Belarus: Back in the USSR? with Nigel Roberts
Nigel Roberts first came to Belarus in 2001 and he has returned countless times since, first to work on sustainable development projects with rural communities blighted by Chernobyl radiation, then to chronicle his adventures and to write broadly about the country
Belarus, one of the last countries in Europe yet to be discovered by the masses, has been an independent nation state since 1991, following the disintegration of the USSR in the aftermath of the fall of the Berlin Wall. Its first president was Alexander Grigorievich Lukashenko, who holds office still.
Situated right at the heart of Europe and at the crossroads of ancient trade routes, its geographical location as the most westerly of the republics of the former Soviet Union might perhaps have suggested it was more likely than any of the others to look to the West for its future direction. Not so. For many years after independence, a visit to this still misunderstood country was like stepping back in time. Those who had visited the USSR experienced much that was familiar. Yet today, a vibrant energetic identity is emerging for a truly independent Belarus, free from its Soviet shackles and at last beginning to establish itself on the continent of Europe.
Echoes of a history that is both tragic and heroic in equal measure are all around, from evidence of ancient settlements, through stunning Middle Age castles to monumental Stalinist architecture of brutalist construction and Soviet urban planning on the grandest of scales. Beautiful, unspoilt national parks and primeval forests abound, where shadows of the Chernobyl nuclear catastrophe just across the border in the Ukraine yet fall. But wherever visitors wander, they encounter a people whose warmth, openness and hospitality must be experienced to be believed.
Nigel Roberts first came to Belarus in 2001 and he has returned countless times since, first to work on sustainable development projects with rural communities blighted by Chernobyl radiation, then to chronicle his adventures and to write broadly about the country. He is passionate about debunking the myths and lazy clichés that continue to endure and which do great disservice to an extraordinary country that is bursting to be discovered. It will be, one day very soon, he believes.
Nigel is a Brummie Boy and Warwickshire Lad. His antecedents were travelling people who plied their trade up and down the Grand Union Canal in the 19th century. Educated at the University of Cambridge and the College of Law, he spent over thirty years as a lawyer before turning his back on the profession that hadn’t been his career of choice to embark on a second career as a travel journalist.
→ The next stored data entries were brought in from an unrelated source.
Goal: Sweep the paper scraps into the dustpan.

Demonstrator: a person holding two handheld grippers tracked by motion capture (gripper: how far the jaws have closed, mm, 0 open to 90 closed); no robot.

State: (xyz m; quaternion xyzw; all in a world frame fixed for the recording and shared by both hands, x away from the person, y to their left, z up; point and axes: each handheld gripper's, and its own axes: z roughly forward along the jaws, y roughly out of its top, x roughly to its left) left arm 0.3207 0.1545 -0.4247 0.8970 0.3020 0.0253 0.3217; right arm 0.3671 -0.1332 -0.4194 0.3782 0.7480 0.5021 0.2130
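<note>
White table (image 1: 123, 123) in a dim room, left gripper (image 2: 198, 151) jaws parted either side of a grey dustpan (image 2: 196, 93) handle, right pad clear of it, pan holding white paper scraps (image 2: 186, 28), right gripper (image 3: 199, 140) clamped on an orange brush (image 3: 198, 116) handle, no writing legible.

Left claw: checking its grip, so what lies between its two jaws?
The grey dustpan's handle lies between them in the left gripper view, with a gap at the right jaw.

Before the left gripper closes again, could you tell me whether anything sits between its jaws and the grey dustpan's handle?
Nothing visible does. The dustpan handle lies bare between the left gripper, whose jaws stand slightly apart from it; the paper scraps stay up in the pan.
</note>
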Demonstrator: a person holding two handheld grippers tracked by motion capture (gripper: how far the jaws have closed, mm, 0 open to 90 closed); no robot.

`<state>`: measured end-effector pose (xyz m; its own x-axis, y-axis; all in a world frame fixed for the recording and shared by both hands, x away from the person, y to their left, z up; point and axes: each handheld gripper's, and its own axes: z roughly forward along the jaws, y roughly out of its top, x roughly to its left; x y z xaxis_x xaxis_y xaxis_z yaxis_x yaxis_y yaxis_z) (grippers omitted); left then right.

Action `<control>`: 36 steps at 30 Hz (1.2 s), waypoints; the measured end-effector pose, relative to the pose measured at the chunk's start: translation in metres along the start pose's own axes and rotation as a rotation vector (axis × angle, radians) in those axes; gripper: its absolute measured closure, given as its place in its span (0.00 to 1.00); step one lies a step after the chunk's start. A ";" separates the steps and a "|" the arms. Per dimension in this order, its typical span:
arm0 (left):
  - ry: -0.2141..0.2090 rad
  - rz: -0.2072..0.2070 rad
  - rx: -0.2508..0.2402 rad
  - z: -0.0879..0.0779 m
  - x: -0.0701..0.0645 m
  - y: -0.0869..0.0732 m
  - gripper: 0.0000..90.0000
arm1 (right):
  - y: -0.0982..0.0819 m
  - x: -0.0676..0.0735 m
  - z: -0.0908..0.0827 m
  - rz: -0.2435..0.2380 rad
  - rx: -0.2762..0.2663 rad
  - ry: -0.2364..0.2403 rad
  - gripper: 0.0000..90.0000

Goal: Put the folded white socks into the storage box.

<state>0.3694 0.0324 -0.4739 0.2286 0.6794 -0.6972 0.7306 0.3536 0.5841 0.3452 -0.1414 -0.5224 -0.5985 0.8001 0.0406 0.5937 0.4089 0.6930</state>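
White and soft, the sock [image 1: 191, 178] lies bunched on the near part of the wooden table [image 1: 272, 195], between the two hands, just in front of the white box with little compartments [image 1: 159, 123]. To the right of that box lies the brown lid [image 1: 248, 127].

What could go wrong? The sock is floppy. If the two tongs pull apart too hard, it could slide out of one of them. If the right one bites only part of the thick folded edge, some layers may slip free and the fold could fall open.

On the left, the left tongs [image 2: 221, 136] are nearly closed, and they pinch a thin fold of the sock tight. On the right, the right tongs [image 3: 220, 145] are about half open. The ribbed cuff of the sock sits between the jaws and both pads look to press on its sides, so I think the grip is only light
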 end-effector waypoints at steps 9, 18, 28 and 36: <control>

Now regarded as a Belarus specialist and expert, he writes about the country for anyone who will publish his scribblings. He also works with organs of Belarusian government on a pro bono basis in the development of tourism there. He is the author of four editions of Belarus published by Bradt Travel Guides, still the only stand-alone guide in English to a country now on the verge of being ‘discovered’ by the travel industry.